Exercise aim: Given these entries, repeat exactly the lines starting with the one that has "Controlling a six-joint" and going on through the one that has "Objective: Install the", both included, but none of the pictures.
##### Raw data
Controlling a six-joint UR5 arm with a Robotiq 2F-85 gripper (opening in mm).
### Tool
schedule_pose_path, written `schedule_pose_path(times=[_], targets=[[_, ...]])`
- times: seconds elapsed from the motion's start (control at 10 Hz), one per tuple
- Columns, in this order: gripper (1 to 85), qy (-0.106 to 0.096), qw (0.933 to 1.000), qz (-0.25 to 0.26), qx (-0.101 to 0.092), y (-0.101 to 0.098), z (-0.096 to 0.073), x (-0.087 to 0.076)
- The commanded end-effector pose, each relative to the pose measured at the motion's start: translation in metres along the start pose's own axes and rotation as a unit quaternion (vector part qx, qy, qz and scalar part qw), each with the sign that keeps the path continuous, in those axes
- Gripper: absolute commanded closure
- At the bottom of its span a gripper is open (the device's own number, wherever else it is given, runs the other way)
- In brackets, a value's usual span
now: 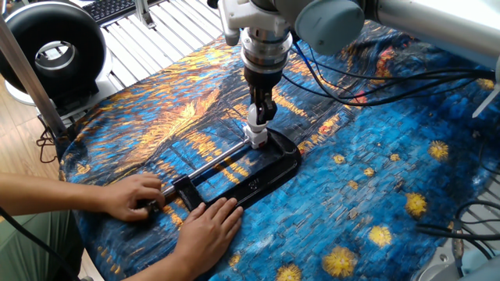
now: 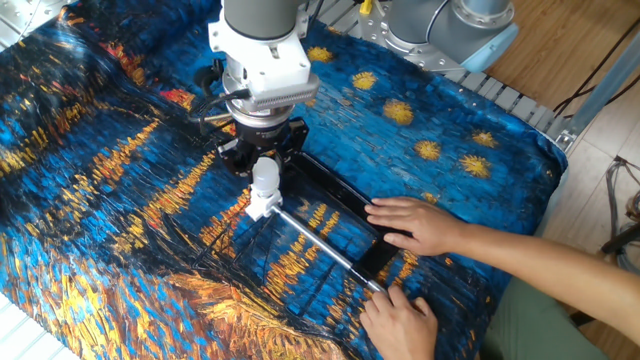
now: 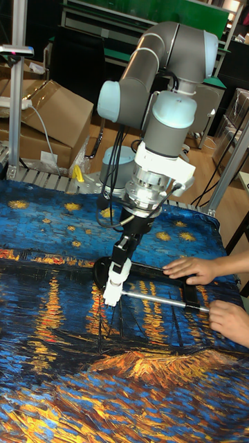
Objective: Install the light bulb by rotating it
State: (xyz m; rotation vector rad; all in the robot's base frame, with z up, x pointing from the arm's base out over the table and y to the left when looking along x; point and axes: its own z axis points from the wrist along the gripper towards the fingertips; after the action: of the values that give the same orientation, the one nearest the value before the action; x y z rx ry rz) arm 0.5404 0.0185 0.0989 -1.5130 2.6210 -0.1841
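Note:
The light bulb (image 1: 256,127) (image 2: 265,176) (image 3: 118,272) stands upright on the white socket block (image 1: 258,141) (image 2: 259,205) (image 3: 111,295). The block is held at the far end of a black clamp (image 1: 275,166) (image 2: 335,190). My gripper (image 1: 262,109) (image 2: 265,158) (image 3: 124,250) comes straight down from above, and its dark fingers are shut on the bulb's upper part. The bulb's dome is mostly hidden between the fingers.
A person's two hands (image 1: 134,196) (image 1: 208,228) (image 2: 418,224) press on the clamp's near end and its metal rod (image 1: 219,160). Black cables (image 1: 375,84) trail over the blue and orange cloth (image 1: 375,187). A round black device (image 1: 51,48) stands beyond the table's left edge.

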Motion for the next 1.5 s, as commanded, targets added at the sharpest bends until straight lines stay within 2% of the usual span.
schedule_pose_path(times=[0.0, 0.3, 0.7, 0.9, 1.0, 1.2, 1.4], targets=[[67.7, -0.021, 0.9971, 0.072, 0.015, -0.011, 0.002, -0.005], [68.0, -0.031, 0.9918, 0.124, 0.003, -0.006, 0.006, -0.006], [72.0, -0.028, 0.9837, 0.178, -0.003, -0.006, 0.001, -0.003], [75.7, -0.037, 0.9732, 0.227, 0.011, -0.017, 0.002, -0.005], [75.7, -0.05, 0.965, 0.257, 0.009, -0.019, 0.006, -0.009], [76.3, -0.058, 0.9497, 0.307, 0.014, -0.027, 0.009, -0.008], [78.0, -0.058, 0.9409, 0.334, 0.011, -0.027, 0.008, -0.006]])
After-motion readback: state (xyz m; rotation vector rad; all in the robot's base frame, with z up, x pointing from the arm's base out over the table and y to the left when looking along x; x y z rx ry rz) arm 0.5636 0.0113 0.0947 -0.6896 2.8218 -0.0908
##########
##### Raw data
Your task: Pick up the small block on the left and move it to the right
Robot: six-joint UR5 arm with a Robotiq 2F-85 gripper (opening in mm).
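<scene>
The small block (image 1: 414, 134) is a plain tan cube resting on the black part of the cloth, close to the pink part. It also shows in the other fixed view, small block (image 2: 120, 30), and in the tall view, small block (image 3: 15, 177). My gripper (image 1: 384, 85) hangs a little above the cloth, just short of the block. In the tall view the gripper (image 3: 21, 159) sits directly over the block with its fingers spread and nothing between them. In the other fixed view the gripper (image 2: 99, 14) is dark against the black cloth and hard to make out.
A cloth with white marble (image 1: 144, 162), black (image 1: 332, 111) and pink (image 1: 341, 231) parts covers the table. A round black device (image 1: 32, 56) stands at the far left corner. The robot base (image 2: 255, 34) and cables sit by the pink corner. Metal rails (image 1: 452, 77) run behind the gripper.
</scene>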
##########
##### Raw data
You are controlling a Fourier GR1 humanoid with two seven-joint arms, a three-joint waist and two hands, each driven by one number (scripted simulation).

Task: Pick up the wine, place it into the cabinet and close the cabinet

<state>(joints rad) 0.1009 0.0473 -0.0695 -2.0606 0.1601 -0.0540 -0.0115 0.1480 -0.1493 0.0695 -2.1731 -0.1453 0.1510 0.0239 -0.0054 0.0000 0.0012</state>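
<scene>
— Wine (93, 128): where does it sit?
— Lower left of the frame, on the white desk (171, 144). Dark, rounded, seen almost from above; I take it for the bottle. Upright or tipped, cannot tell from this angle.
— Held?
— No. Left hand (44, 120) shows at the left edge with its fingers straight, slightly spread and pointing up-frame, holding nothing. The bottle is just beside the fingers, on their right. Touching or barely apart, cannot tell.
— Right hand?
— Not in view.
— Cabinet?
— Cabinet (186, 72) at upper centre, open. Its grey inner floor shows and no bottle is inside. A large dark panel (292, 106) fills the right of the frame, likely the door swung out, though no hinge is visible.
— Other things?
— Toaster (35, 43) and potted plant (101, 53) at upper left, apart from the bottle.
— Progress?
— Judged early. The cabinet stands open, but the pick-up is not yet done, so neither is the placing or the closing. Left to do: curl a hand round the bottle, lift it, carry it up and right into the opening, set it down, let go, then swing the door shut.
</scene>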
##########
Answer to this task:
Controlling a six-joint UR5 arm with a Robotiq 2F-85 gripper (opening in mm).
### Tool
schedule_pose_path, written `schedule_pose_path(times=[_], targets=[[_, ...]])`
- times: seconds elapsed from the motion's start (control at 10 Hz), one per tuple
- Columns, in this order: gripper (1 to 85), qy (-0.106 to 0.096), qw (0.933 to 1.000), qz (-0.25 to 0.26), qx (-0.101 to 0.092), y (-0.101 to 0.098), z (-0.096 to 0.073), x (-0.087 to 0.076)
- The commanded end-effector pose, each relative to the pose measured at the motion's start: translation in metres along the start pose's own axes and rotation as a unit quaternion (vector part qx, qy, qz and scalar part qw), each with the sign that keeps the path continuous, in those axes
- Gripper: absolute commanded closure
- At the bottom of its span a gripper is open (the device's own number, wherever else it is given, runs the other way)
- In brackets, a value's usual span
now: 
now: 
now: 
Objective: Install the light bulb by rotating it

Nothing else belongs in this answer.